More employees than ever are eligible to participate in plans, nearly 93%, according to PSCA’s 64th Annual Survey data. It credits SECURE Act provisions likely allowing long-term, part-time employees to participate in plans. Nearly three-fourths of plans now allow salaried part-time employees to participate and nearly 70% allow hourly part-time employees to do so.
PSCA notes that “with increased eligibility comes increased plan participation and nearly 90% of eligible participants made contributions to the plan in 2020—a record for the survey, now in its sixty-fourth year. Plan designs are steadily moving beyond the automatic enrollment framework of the Pension Protection Act of 2006.”
Auto feature excellence
It found that more than a third of plans now have an auto-escalation cap greater than 10% of pay (a SECURE Act provision increased the QDIA cap from 10 to 15%). This, along with the fact that the most common default deferral rate is now 6% of pay, with 65% of plans now using a default rate more than three%, will significantly boost overall savings rates over time.
Seismic shift
“The pandemic seems to have accelerated the shift already seen to a more holistic approach to retirement and financial education,” PSCA writes. “At the same time, the remote environment challenged traditional administration and education methods, forcing a reliance on technology—the use of email, mobile apps, and webinars to provide plan education jumped significantly, and two-thirds of organizations are now using mobile technology to provide plan access and transactions.”
There were negative indicators as well, it adds, and the impact of the pandemic can also be seen in the lower average company contributions, as well as a slight uptick in loans and withdrawals.
However, while the average company contribution slipped to 4.9% of pay, it was still higher than it was four years ago. And, though more than 90% of plans now allow hardship withdrawals (likely spurred by CARES Act provisions), only a small fraction—2.6% of participants—took one in 2020.

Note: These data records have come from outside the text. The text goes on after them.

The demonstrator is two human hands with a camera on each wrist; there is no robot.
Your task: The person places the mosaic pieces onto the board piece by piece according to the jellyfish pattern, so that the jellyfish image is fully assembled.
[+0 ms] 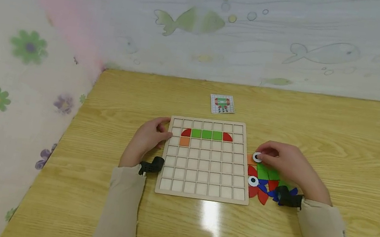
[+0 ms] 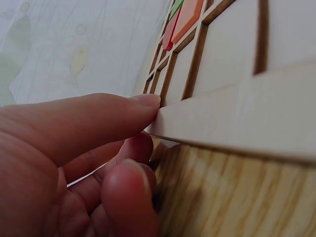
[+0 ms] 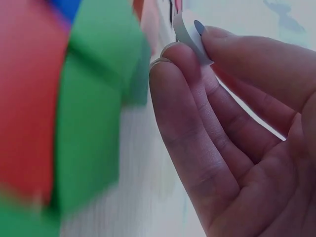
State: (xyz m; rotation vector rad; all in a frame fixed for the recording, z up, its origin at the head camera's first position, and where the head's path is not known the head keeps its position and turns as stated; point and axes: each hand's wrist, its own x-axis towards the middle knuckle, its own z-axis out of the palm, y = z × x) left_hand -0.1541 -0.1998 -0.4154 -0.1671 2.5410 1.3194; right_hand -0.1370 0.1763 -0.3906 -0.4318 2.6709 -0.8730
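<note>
My right hand (image 1: pixel 282 163) pinches a round white eye piece with a black dot (image 1: pixel 257 157) between thumb and fingers, over the pile right of the board. The right wrist view shows that eye piece (image 3: pixel 190 39) edge-on at the fingertips. With thumb on the rim and fingertips against its side, my left hand (image 1: pixel 149 135) holds the left edge of a wooden grid board (image 1: pixel 201 197). Along its second row lie a red curved piece (image 1: pixel 186 132), several green squares (image 1: pixel 207 134) and another red curved piece (image 1: pixel 227 137). An orange square (image 1: pixel 184 141) sits below the left red one.
Loose pieces lie right of the board: green squares (image 1: pixel 262 172), red petal shapes (image 1: pixel 262 196), blue pieces and a second eye piece (image 1: pixel 253 181). Behind the board is a small pattern card (image 1: pixel 222 104) on the wooden table (image 1: pixel 84 210). Papered walls border the table's back and left.
</note>
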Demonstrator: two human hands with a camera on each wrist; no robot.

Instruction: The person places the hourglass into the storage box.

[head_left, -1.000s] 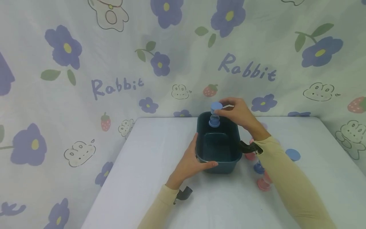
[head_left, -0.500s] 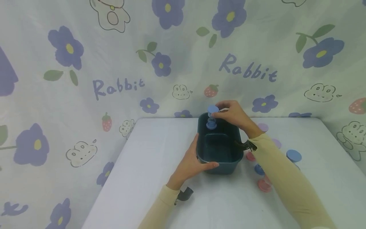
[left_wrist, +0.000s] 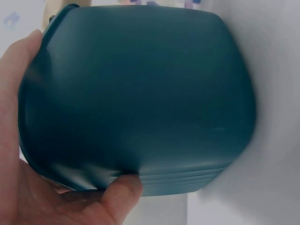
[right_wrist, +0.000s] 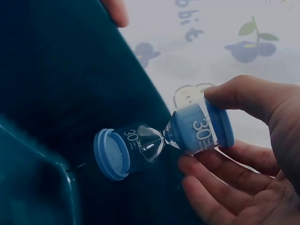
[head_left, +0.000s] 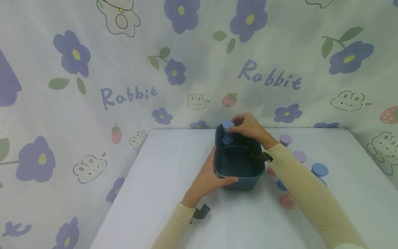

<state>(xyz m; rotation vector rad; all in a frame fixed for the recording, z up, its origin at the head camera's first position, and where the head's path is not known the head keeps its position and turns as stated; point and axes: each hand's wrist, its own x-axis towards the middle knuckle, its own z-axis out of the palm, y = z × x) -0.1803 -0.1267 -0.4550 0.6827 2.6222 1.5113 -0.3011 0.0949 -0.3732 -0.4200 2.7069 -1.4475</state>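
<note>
A blue-capped hourglass [head_left: 227,139], marked 30, is upright in the far left part of a dark teal plastic bin [head_left: 240,183]. Pinched by its top end, it is held between the thumb and fingers of my right hand [head_left: 248,128]. Blue sand fills its upper bulb in the right wrist view, where my right hand [right_wrist: 248,154] is close. Whether its lower cap [right_wrist: 111,154] touches the bin floor, I cannot tell. My left hand [head_left: 205,176] grips the near left corner of the bin, thumb [left_wrist: 124,190] against the outer wall.
Right of the bin, partly behind my right sleeve [head_left: 304,186], stand several more hourglasses: purple [head_left: 285,139], another purple [head_left: 299,156], blue [head_left: 319,169] and pink [head_left: 288,201]. A patterned cloth [head_left: 130,69] hangs behind the white table [head_left: 155,166].
My right hand has lowered the blue hourglass deeper into the bin and slightly to the left. My left hand keeps its hold on the bin, which stays in place.
</note>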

Several other plan design features made gains in 2020 as well.
- Roth—Roth after-tax contributions are now permitted in 86.3% of plans, including 91.3% of large plans.
- Automatic Enrollment—The use of automatic enrollment and automatic escalation made modest gains again this year—62.0% of plans now use a automatic enrollment feature. And for the first time, the most common default deferral rate is now six% of pay (32.9%) rather than the three% of pay that has been the norm since 2006 (29.0% of plans).
- Investment Options – There was an increase in the number of investment options offered to participants for the first time in more than 10 years—on average, 21 funds are now included in plan lineups.
- Investment Advice – Forty% of participants took advantage of advice when it was offered in 2020, up from a quarter of participants for the last few years.
- Technology – The use of webinars to provide plan education increased from a third of organizations in 2019 to more than half (53.7%) last year. The use of mobile apps has increased by 80% in the last five years with 64.9% now using it.
“Plan design changes can be slow to take hold, but the pandemic appears to have accelerated the pace of change in dramatic fashion,” Nevin Adams, chief content officer and head of retirement research at the American Retirement Association, said in a statement. “It’s encouraging to see a strong participant response to these enhanced plan designs—the combination is great news for the nation’s retirement security.”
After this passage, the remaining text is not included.